*** Opening GIVEN INFORMATION ***

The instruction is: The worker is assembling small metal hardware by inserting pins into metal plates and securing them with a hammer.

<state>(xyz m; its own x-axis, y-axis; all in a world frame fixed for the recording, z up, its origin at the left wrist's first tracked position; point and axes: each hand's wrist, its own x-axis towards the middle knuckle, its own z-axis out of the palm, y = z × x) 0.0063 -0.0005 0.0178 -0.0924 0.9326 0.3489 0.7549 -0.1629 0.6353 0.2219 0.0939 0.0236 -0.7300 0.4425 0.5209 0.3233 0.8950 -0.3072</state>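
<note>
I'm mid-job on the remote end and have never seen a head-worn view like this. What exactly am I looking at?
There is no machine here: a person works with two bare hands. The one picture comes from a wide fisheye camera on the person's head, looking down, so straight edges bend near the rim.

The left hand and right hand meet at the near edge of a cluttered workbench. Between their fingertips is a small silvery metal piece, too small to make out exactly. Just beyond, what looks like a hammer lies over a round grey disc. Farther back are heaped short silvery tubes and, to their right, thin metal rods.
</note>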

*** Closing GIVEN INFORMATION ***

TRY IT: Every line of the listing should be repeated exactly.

YOUR RESPONSE:
The instruction is: The worker is assembling small metal hardware by inserting pins into metal plates and securing them with a hammer.

<state>(xyz m; its own x-axis, y-axis; all in a world frame fixed for the recording, z up, its origin at the left wrist's first tracked position; point and axes: each hand's wrist, its own x-axis towards the middle knuckle, its own z-axis out of the palm, y = z × x) 0.0063 -0.0005 0.0178 -0.0924 0.9326 0.3489 0.7549 -0.1629 0.6353 0.2219 0.0939 0.0236 -0.7300 0.4425 0.5209 0.3233 0.8950 -0.3072</state>
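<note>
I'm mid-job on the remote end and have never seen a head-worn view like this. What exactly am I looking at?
There is no machine here: a person works with two bare hands. The one picture comes from a wide fisheye camera on the person's head, looking down, so straight edges bend near the rim.

The left hand and right hand meet at the near edge of a cluttered workbench. Between their fingertips is a small silvery metal piece, too small to make out exactly. Just beyond, what looks like a hammer lies over a round grey disc. Farther back are heaped short silvery tubes and, to their right, thin metal rods.
</note>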

Output for this exercise is now complete.